Les Parents qui cuisinent : Camille Labro

Camille, Cléo, Noé
Camille Labro avec Cléo, 6 ans, et Noé, 8 ans.

Camille Labro est journaliste culinaire (pour M le magazine du Monde) et cuisinière. Sur son blog, Le Ventre libre, elle raconte ses jubilations et tribulations gustatives, et explore toutes sortes de manières de manger mieux, en ville, aujourd’hui.

Camille est la mère de deux enfants, et je suis ravie de l’accueillir pour ma série d’interviews de Parents qui cuisinent. Lisez plutôt, ça fourmille de bonnes idées !

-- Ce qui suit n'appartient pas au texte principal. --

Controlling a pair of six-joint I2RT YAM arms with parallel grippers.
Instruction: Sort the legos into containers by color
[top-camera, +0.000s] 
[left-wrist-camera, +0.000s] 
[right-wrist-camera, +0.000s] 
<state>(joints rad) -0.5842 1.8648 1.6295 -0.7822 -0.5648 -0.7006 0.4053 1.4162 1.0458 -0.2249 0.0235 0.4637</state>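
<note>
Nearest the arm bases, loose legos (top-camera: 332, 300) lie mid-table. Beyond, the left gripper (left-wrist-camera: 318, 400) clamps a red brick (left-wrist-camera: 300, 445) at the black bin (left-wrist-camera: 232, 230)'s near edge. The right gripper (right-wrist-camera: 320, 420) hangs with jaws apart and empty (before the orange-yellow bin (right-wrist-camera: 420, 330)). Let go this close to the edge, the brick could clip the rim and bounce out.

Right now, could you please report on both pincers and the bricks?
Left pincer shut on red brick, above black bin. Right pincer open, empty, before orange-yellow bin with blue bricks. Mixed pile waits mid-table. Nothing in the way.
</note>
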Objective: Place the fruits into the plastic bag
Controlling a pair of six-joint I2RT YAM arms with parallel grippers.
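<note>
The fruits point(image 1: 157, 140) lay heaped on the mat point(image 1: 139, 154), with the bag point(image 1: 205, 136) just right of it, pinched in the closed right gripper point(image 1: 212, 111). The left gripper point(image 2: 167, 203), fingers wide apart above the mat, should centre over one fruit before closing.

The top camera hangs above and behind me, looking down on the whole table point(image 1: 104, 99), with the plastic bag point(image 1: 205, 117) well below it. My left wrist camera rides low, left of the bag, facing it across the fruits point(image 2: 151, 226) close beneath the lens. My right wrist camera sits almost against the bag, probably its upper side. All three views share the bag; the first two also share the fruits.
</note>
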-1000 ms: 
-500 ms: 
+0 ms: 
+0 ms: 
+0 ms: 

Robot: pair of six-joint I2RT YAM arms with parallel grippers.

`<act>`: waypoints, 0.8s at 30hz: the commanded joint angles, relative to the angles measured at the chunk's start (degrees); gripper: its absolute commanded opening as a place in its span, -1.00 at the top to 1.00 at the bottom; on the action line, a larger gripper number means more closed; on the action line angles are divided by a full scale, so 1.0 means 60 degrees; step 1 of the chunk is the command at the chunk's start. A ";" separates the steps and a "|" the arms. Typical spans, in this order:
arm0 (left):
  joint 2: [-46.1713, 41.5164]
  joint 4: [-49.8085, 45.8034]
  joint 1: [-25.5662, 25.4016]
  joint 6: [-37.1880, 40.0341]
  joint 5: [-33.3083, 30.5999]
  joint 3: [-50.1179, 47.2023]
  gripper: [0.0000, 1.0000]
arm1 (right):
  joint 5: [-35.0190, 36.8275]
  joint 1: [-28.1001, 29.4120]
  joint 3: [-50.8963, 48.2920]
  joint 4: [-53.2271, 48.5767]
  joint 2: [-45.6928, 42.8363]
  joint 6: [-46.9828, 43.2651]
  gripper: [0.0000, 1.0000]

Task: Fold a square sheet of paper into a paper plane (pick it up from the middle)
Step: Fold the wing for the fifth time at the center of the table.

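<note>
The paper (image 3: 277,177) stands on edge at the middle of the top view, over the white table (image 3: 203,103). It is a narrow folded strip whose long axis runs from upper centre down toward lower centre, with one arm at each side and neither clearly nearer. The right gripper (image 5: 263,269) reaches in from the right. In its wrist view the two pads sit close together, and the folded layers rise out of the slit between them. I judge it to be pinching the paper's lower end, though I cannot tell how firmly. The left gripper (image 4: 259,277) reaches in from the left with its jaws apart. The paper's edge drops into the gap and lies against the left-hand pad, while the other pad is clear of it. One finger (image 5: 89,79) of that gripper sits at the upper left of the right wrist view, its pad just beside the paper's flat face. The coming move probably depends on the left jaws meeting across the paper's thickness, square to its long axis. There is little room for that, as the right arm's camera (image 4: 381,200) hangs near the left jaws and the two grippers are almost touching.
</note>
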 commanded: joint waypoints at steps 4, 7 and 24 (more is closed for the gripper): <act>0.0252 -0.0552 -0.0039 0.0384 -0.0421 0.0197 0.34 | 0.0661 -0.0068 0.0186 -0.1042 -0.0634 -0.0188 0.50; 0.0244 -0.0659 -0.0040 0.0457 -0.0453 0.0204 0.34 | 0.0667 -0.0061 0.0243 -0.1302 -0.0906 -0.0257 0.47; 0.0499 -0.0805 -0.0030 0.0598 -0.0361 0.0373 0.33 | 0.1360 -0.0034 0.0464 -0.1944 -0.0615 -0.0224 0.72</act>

Peux-tu nous dire quelques mots sur tes enfants ? Leurs noms, leurs âges et leurs tempéraments ?

Noé, 8 ans, adore lire, manger, faire du vélo et du roller. Cléo, 6 ans, adore lire, manger, danser et dessiner. Ils sont tous deux très sociables, aventuriers en goût comme en expériences, toujours pleins de questions existentielles, et très jaloux des repas gastronomiques que je fais sans eux, dont ils dévorent les photos en me traitant de tous les noms.

Est-ce que l’arrivée de tes enfants a changé la façon dont tu cuisines ?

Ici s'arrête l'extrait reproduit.